A charity, Asthma UK have published a report which showed that third of people with asthma have a high risk of fatal asthma attack.

 

The study was based on the online survey of nearly 25 thousands people across the United Kingdom. The participants were asked to evaluate their asthma condition using a special Triple A (Avoid Asthma Attacks) test, based on a set of simple questions.

 

Half of the participant recognized that they are at risk of fatal asthma attack before taking a test. Asthma UK representatives told BBC that most of the asthma-related emergencies could be avoided.

 

In this case disease management is essential. Up to 75% of asthma-related hospital admissions are likely to be prevented if the awareness of patient's health conditions will be better.

 

But the latest findings suggest that people with asthma are considerably underestimating their risk of having an attack. Over half of respondents (55%) did not think they were at increased risk.

 

Yet the Triple A test results suggested 93% were at increased or highly increased risk.

 

Asthma kills three people every day, and every seven minutes someone in the UK is admitted to hospital with a potentially fatal asthma attack, according to Asthma UK. Those taking the test will fall into one of three categories, colour-coded like traffic lights.

 

The red category means the person runs a highly increased risk of a serious attack, while green would mean no increased risk.

 

In between, there is an amber category which is accompanied by advice that the person being tested is at an increased risk of an attack - and advises him or her to have a review with a GP or asthma nurse.

 

Each category is linked to advice on how to control the symptoms and what to do if someone does have an attack.
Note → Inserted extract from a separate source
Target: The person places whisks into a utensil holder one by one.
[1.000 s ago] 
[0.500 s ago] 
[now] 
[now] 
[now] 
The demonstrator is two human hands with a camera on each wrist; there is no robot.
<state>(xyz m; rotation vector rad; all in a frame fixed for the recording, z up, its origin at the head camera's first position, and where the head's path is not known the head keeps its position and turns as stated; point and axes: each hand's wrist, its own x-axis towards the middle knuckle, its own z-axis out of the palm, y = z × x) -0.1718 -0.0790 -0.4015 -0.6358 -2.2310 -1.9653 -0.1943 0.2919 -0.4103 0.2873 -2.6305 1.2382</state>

And the test stresses that everyone's asthma is different and symptoms can come and go, which means there is no way to entirely rule out any risk of an attack.

 

People who have attended A&E or been admitted overnight to hospital for their asthma in the past six months tend to be at increased risk of a serious attack.

 

Similarly, those who rely on using their reliever (blue) inhaler five times a day or more or have needed a course of steroid tablets for their asthma in the past six months are also at increased risk.

 

Neil Churchill of Asthma UK said: "It's extremely worrying that many people with asthma do not realise their own risk of ending up in hospital".

 

"As up to 75% of emergency hospital admissions are preventable with better management and support it's vitally important people understand their asthma and crucial that they are supported by healthcare professionals who can help them to reduce their risk".